And it’s of course the basis of the many contradictions that a young rationalist finds themself in.

Contradictions with rationalism

Do I contradict myself? Very well, then, I contradict myself; I am large. I contain multitudes. - Walt Whitman

The obvious problem with universal acid is it corrodes your other frameworks and leaves you in a mess. Especially as a young rationalist. Robin Hanson argues that rational people shouldn't knowingly disagree: At least one of you must be wrong. Honest truth-seeking partners should identify areas to persuade or be persuaded.

It's fair to assume that this should hold internally for your own views. Inconsistent ideas should be ironed out. Fortunately, reconciling inconsistent ideas is simply another problem to be solved. Just like unifying quantum mechanics with general relativity. In the meantime, perhaps paradoxically, they continue to inform our understanding of the universe.

The rest of the essay will evaluate where Deutsch might disagree with rationalists. It doesn’t resolve all the inconsistencies but hopes to at least point out some fruitful areas where more work is needed.

If I was to have a go at listing some of the main facets of rationalism, my nominees would be: Bayesianism, forecasting, evolutionary psychology, behavioral genetics, cognitive biases, AI risk, and game theory[23]. With the exception of game theory, the Deutschian worldview pierces through them all.

Different rats

Deutsch's (and Popper's) philosophy is called Critical Rationalism. Confusingly, this is unrelated to Less Wrong styled Rationalism - the idea that rationality can be analyzed and improved on via the use of statistics, game theory, and identifying biases.

Even more confusingly, the rationalism label (in the LW sense) is misleading for those familiar with the history of Western philosophy. LW-styled-Rationalism arguably follows the tradition of empiricism, especially with its focus on Bayesianism following the tradition of induction. But empiricism gets contrasted with rationalism! Historic rationalism that is. Think Locke and Hume (empiricism) emphasizing sense experience as the source of our knowledge vs Descartes and Spinoza (rationalism) emphasizing internal reflective experience.

I won’t even start with post-rationalism. You can wait a few months for someone on twitter to ask what it is.

So rationalism (LW-styled) is kind of empiricism... which is opposed to (historic) rationalism... and post-rationalism kind of comes from rationalism (LW-styled) but maybe it just shares similar audiences… and Critical Rationalism is the philosophy developed by Karl Popper which states that we are fallible and that knowledge is created by making guesses and criticizing those guesses… (but many think it’s simply falsification)… and it seems to have some small inconsistencies with rationalism (LW-styled) like some of the terms having different meanings and totally dissolving its worldview.

Before getting to specific topics, one difference is that Deutsch seem more like a hedgehog and rationalists tend to be foxes.

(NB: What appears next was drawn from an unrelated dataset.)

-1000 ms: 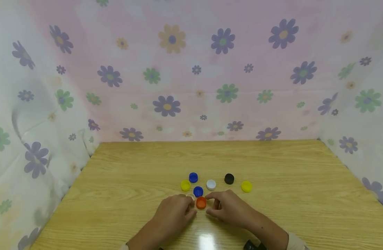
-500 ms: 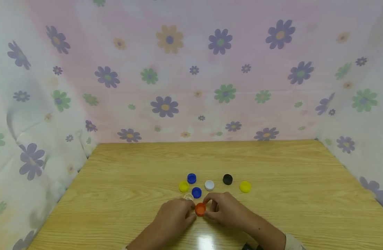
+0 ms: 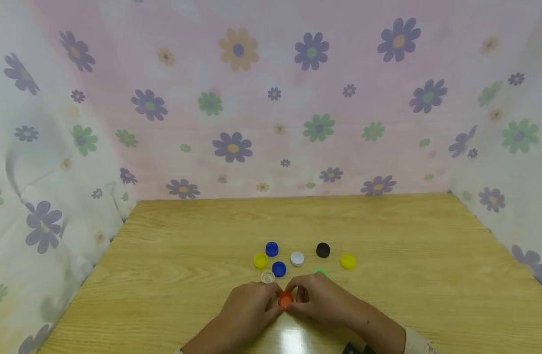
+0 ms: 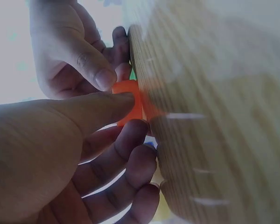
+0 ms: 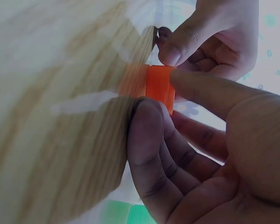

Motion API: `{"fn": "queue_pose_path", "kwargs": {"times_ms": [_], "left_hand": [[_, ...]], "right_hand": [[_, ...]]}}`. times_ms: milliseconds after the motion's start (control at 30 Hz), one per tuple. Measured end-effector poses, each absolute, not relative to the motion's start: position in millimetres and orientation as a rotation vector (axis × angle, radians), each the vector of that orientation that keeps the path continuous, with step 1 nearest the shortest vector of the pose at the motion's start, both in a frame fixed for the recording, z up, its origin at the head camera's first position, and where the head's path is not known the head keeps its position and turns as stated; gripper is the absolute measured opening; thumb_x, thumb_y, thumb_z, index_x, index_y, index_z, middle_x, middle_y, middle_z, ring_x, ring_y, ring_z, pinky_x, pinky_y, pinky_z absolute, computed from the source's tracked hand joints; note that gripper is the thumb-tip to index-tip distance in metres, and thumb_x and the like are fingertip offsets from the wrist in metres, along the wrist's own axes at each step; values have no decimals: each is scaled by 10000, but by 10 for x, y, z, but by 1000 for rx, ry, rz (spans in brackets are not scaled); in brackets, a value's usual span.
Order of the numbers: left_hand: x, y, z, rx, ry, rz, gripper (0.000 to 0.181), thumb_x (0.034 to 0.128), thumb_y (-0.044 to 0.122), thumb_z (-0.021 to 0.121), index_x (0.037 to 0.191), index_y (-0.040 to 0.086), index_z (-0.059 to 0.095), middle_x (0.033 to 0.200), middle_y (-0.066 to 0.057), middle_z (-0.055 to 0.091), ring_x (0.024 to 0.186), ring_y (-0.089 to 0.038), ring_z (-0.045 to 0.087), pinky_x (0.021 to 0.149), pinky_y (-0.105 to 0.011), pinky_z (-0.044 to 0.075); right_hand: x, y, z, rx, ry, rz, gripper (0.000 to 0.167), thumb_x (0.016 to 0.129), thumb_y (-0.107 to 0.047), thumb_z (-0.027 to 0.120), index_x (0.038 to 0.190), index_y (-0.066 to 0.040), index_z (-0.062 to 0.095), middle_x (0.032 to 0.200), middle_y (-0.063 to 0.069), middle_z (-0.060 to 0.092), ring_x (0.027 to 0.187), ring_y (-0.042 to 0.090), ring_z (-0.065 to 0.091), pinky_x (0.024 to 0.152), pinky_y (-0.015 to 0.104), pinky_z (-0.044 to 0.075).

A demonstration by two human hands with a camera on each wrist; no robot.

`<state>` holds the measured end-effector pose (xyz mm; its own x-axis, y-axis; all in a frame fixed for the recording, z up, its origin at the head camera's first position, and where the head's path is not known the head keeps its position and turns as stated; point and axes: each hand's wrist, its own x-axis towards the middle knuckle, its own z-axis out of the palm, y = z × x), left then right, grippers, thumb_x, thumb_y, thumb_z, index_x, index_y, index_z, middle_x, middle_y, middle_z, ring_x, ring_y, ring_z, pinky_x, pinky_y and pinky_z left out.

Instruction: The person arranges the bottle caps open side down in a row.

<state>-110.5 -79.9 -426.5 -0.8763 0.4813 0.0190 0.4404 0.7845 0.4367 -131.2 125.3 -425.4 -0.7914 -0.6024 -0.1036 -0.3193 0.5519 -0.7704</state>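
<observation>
An orange cap (image 3: 286, 300) lies between both hands near the front of the table, its hollow side up. My left hand (image 3: 249, 306) pinches its left side, thumb nearer me and index finger beyond. From the right, my right hand (image 3: 330, 299) grips it the same way. The left wrist view shows the thumb pressed on the side of the orange cap (image 4: 127, 86), low over the wood. In the right wrist view the orange cap (image 5: 157, 86) touches the thumb of the right hand (image 5: 196, 158), whose other fingers are bent beneath.
Beyond the hands lie a clear cap (image 3: 268, 277), blue caps (image 3: 272, 249) (image 3: 279, 269), yellow caps (image 3: 260, 260) (image 3: 348, 261), a white cap (image 3: 297, 258) and a black cap (image 3: 323, 250). A green cap (image 3: 321, 272) is partly hidden behind the right hand. Flowered cloth (image 3: 279, 98) surrounds the table.
The orange cap has come nearer me, away from the clear and blue caps. Both hands have come with it and closed in on its sides. The green cap's edge now shows.
</observation>
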Motion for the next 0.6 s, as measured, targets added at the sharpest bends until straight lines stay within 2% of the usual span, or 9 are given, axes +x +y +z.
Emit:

Deutsch’s big idea being of course his view of knowledge in which everything else stems from.

Hedgehog is a bit of a pejorative term for rationalists. Foxes make better forecasts. Hedgehogs try to twist everything to fit into their worldview. Maybe Deutsch is guilty of this. On the other hand, if you have sound arguments after reasoning from first principles, isn’t everything being consistent a good thing? Computation is universal. Knowledge is conjectural. Humans are fallible.

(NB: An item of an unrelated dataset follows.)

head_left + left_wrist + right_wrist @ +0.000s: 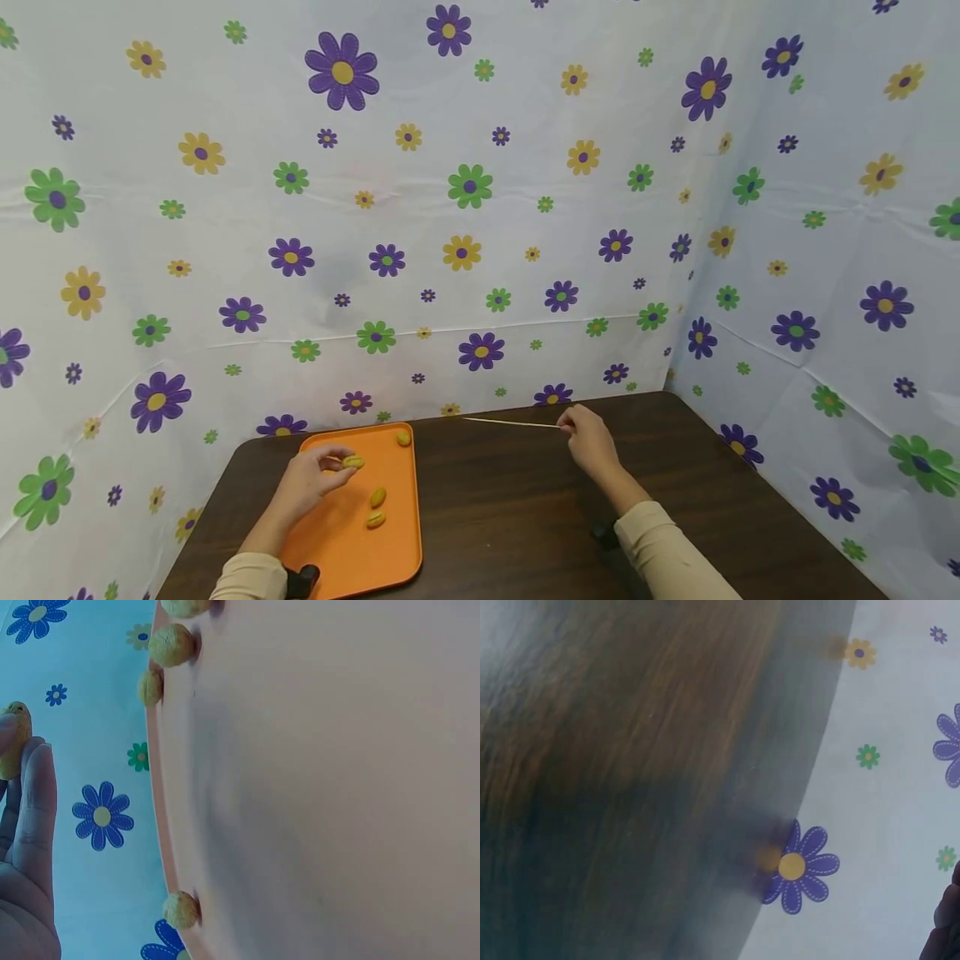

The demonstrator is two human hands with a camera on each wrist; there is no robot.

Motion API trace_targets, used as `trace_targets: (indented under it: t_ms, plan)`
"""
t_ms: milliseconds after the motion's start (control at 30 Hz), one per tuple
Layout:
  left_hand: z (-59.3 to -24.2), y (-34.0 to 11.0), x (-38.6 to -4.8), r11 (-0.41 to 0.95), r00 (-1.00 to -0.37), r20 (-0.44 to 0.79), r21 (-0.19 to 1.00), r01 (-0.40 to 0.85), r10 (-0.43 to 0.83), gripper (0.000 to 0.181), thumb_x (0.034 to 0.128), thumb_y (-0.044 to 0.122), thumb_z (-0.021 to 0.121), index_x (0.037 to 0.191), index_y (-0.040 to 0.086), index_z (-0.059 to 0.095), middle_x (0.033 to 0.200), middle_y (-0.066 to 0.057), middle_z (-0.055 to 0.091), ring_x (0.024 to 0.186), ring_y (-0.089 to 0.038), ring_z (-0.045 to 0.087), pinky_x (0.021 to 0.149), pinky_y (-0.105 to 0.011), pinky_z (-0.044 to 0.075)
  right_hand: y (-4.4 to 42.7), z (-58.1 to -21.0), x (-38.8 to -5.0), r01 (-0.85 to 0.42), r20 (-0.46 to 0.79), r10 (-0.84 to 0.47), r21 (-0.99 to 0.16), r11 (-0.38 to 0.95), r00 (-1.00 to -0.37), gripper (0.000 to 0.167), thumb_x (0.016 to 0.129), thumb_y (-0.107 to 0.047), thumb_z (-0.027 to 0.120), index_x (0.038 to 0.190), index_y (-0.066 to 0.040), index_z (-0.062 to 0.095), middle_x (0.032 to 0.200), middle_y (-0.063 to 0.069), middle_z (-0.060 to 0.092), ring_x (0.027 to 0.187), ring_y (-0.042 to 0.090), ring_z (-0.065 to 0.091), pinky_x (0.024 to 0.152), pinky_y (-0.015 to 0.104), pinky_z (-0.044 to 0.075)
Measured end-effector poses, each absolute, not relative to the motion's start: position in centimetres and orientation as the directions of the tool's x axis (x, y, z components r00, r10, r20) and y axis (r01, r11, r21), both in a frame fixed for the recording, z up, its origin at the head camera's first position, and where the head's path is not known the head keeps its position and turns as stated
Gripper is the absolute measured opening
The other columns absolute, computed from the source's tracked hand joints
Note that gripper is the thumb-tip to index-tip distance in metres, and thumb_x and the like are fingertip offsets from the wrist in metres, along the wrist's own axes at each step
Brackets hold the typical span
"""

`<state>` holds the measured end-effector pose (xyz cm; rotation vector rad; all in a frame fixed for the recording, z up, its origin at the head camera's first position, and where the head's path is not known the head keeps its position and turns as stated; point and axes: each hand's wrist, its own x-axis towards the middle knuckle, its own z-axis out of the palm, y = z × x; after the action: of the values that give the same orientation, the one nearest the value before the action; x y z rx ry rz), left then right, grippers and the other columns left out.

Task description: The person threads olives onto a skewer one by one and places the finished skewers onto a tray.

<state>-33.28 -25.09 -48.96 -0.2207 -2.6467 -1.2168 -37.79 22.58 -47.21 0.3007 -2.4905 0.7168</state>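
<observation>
My left hand [303, 483] is raised over the orange tray [352, 558], pinching a small yellow-brown oval piece [353, 461] between thumb and fingers. In the left wrist view this held piece [16, 742] looks rough and nut-like, partly cut off by the frame edge. Similar oval pieces [378, 497] lie on the tray, two near its middle and another piece [403, 437] in the far right corner. My right hand [588, 442] holds a thin pale stick, like a skewer [510, 422], by one end; it points left above the table's far edge. Only fingertips [949, 915] show in the right wrist view.
The tray stands on the left of a dark wooden table [495, 517]. A white flowered sheet [420, 208] hangs behind the table and along the right side.
</observation>
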Motion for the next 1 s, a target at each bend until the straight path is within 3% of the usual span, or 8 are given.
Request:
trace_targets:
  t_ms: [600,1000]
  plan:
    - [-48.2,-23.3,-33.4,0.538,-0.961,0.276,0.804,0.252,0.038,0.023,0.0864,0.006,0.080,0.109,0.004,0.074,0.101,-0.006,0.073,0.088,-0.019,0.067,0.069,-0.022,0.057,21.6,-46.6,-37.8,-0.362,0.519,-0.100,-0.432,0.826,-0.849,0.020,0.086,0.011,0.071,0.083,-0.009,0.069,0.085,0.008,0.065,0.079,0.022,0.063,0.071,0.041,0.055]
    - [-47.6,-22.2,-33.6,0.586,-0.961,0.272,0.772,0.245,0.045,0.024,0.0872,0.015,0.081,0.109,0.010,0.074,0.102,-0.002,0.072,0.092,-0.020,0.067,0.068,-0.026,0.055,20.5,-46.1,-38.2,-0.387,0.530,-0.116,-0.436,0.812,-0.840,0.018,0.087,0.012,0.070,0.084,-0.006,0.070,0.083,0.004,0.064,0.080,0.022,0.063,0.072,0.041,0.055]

A semi-related point is that the community around Deutsch’s ideas come across as cultish. I don’t know the forces behind this. And I’d direct the accusation more at his fans than Deutsch himself. Ironically some fans seem to treat Deutsch as infallible. A milder accusation is that the ratio of how much the community knows about their thinkers (Deutsch and Popper) relative to other thinkers seems higher than other communities.

Evolutionary psychology & behavioral genetics

We can look at evolutionary psychology and behavioral genetics together. Behavioral genetics looks at differences between individual’s outcomes. Whereas evolutionary psychology focuses on what is shared across humans. But both fields attempt to attribute much human behavior to an inborn human nature.

To be clear, evolutionary psychology was a view-quake for me. Specifically, the ideas in Robert Trivers’ series of papers from the 70s (popularized by Dawkins in The Selfish Gene and a flood of popular books in the 90s). They provided a scientific basis for understanding the main types of human relationships: between the sexes; between parents and children and siblings; between friends; and with yourself. Triver’s ideas, like evolutionary theory itself, fall into the category of ideas that are simple to understand once stated, but weren’t discovered for centuries.

Then there’s behavioral genetics. Robert Plomin, a doyen in the field, provides an accessible overview of the literature in Blueprint (2018). The main findings, via twin and adoptions studies, are: all behavioral characteristics are heritable; parenting doesn’t matter for long term outcomes; and environmental effects are idiosyncratic.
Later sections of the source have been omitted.